*What is required*
Identify all lines in the listing that include the word "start", and copy them out.

*The data*

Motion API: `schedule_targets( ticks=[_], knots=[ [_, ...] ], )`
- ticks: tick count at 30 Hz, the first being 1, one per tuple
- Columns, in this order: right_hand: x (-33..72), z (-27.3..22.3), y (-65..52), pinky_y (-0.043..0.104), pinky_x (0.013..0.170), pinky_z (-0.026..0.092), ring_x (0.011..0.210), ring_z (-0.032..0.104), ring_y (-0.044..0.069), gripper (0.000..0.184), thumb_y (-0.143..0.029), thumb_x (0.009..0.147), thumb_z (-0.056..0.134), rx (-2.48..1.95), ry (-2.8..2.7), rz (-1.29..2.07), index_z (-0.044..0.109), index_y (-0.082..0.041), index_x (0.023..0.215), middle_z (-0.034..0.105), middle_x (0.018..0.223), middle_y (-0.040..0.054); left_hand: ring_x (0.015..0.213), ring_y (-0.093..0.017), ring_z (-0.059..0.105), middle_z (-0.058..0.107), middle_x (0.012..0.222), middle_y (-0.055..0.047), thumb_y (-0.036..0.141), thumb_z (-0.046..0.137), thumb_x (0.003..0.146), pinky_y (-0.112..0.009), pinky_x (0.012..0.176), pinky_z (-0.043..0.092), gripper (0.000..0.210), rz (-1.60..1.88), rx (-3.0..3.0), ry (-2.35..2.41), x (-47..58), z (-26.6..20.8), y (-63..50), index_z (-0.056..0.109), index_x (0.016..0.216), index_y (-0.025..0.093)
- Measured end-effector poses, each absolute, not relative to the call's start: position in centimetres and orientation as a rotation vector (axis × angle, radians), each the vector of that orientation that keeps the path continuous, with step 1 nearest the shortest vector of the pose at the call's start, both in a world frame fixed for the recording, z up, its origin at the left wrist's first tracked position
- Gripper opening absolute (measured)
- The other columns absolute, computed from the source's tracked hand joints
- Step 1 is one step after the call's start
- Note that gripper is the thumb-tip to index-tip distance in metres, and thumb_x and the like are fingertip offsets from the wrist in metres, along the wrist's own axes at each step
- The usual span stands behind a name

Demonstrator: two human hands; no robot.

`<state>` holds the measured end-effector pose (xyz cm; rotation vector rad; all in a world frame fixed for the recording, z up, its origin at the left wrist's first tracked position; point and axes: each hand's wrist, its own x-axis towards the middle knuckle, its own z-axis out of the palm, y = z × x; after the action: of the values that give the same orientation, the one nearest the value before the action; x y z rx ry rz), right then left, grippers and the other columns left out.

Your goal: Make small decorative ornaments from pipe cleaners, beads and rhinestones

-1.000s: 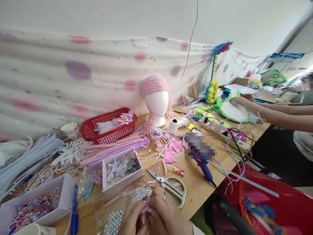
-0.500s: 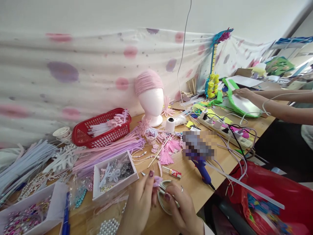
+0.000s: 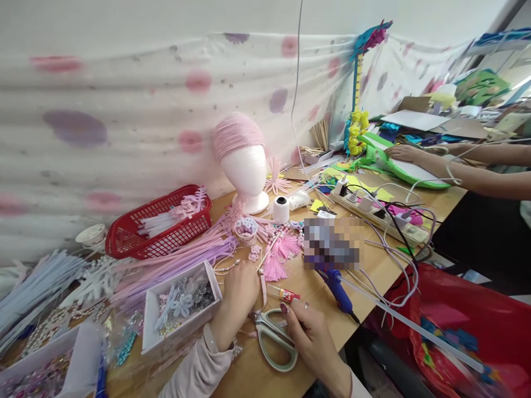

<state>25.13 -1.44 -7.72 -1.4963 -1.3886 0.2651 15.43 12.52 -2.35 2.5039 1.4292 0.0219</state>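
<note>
My left hand (image 3: 244, 284) reaches forward over the table, its back toward me and its fingertips hidden, near a wooden stick (image 3: 267, 251) and small pink flower pieces (image 3: 254, 252). To its right, my right hand (image 3: 310, 329) is closed at the looped handles of pale grey-green scissors (image 3: 265, 326), thumb and finger drawn together over the upper loop. The blades point left and are partly hidden by my left wrist. Just beyond the scissors lies a clear tube with a red label (image 3: 286, 294). Pink tassels (image 3: 277, 262) lie farther back.
A white box of trinkets (image 3: 215, 301) and a red basket (image 3: 160, 251) stand left. A foam head wrapped in pink (image 3: 244, 171) stands behind. Right are a blue glue gun (image 3: 338, 293), a power strip (image 3: 398, 224) with cables, and another person's hand (image 3: 409, 153) on a green-edged piece.
My left hand has moved forward from beside the scissors, away from the small lilac piece it pinched. The scissors have tilted downward. The view has shifted, and the other person's green-edged piece lies flatter.
</note>
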Motion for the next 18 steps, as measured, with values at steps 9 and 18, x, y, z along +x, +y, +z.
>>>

*Exercise result*
- Measured end-effector poses, each absolute, not relative to the call's start: position in centimetres and orientation as a rotation vector (axis × angle, radians), each the vector of that orientation that keeps the path continuous, with step 1 nearest the shortest vector of the pose at the call's start, both in a world frame fixed for the recording, z up, its origin at the left wrist's first tracked position
- Step 1 is one step after the call's start

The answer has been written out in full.